28 Mayıs 2017

Ermenistan izlenimleri: Ağrı Dağı kimin? Ya Sarı Gelin?

“Ermeniler der ki, Ararat sizi severse görünür, sevmezse görünmez”

Ağrı Dağı’nın üzerinden gece yarısı geçtik.

Günün ilk saatlerinde havaalanından başkent Erivan’a (Yerevan) giderken buradaki adı Ararat olan aynı dağın bulunduğumuz yerlerden görünüp görünmediğini soruyoruz.

Aldığımız cevap ilginç:

“Ermeniler der ki, Ararat sizi severse görünür, sevmezse görünmez.”

Yol boyunca ve kent merkezindeki otele girerken aklımda aynı soru kıpırdıyor:

“Acaba bizi sever mi, sevmez mi?”

Dağların bizi sevmesi için ne yaptık ki? Ve ne yapabiliriz?

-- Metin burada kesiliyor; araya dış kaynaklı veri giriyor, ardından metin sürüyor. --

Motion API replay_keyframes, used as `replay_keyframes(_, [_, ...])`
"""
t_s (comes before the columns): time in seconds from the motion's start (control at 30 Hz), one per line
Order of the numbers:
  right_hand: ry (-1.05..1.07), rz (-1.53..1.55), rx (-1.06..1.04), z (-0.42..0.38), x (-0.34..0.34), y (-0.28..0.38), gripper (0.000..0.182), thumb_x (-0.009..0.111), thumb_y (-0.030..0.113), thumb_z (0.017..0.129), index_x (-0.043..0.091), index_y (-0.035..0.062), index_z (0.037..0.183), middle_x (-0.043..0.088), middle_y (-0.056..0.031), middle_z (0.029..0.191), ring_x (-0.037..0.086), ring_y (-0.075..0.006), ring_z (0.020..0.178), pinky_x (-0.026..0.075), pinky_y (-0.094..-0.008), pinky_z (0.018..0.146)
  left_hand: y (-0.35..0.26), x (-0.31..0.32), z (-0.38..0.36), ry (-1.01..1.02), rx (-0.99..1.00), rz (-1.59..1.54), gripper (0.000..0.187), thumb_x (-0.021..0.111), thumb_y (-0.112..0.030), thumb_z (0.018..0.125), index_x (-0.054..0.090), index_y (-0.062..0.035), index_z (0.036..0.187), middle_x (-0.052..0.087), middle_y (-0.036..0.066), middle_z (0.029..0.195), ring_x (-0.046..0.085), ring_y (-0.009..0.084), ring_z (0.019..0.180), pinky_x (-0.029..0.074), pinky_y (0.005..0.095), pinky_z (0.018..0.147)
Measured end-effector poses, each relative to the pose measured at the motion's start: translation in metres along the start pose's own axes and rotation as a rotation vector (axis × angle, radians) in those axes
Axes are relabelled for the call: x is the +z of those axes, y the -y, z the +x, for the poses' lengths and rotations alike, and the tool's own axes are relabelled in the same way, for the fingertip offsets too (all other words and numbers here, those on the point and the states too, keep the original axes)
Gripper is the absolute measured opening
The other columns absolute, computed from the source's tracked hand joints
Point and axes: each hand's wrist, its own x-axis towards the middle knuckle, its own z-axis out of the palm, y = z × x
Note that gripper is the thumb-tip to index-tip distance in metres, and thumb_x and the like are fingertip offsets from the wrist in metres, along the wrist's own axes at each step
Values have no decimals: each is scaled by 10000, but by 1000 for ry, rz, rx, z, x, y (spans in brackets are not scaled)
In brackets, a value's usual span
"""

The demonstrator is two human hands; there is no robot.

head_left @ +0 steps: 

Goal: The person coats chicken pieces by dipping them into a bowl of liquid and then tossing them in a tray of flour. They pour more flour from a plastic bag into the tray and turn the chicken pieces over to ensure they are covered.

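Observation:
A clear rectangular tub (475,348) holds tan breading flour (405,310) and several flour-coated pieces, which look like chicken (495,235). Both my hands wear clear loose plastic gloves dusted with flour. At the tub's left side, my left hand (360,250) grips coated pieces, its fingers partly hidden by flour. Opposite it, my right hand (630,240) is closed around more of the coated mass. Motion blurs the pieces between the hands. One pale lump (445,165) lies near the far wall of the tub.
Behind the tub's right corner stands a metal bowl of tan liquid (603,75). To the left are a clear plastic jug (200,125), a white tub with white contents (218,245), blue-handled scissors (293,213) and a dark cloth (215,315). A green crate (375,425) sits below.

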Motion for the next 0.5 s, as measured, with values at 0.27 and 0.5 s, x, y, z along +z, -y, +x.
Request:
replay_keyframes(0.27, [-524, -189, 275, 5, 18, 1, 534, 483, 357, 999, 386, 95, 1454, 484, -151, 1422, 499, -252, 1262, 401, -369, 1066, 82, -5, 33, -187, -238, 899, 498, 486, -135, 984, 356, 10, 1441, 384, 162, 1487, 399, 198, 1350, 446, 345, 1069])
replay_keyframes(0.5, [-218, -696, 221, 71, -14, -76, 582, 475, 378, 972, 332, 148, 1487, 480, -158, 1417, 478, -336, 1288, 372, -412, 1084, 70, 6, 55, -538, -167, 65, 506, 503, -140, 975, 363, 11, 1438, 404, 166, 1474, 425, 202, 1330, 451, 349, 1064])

Ya insanların, ulusların bizi sevmesi için?..

*                *                *

Ermenistan’dayım.

Ve – biraz utanarak söylüyorum –   ilk kez geliyorum buraya.

Onca yıl eski Sovyet coğrafyasında yaşarken neredeyse bütün cumhuriyetlerle önemli şehirleri gördüm; ama buraya gelmek bir türlü nasip olmadı.

Biraz da bunun için Hrant Dink Vakfı’nın nazik davetini içten bir memnuniyetle kabul ettim.

Birkaç gün için de olsa Yerevan’ı ve Dilican’ı görmek, buradaki gazetecilerle, siyaset uzmanlarıyla, sivil toplum kuruluşlarının temsilcileriyle bir araya gelmek büyük şans. Buna bir de insan hakları konusunda düzenlenen Aurora Uyanan İnsanlık Ödülü törenine katılmak için gelen çok sayıda yabancı konuğu ekleyin. 

Toplantılar ve görüşmeler oldukça zengin. Ama benim aklım daha çok başka yerde: Sokaklarda, meydanlarda, mükemmel yaz havasının da etkisiyle kendini dışarı atan binlerce insanın tavırlarında, gülüşlerinde, gözlerinde...

Ermeniler...

Kimilerine göre, bu kelimenin telaffuzu bile bazen önden özür dilemeyi gerektiriyor.

Herhalde “düşman” kavramından da daha kötü bir şey olmalı.

İşte bu küçük komşu ülkede üç milyon kadar “affedersiniz Ermeni” var. (Üçte biri başkentte yaşıyor.) Ermenistan dışındaki (Rusya, ABD, Avrupa ülkeleri vs.) Ermenilerin sayısının ise 8-10 milyon olduğu söyleniyor.

*                *                *

Yerevan güzel, düzenli, temiz. Sanırım ben biraz daha mütevazı ve yoksul bir görüntü bekliyordum. Ama pek öyle değil.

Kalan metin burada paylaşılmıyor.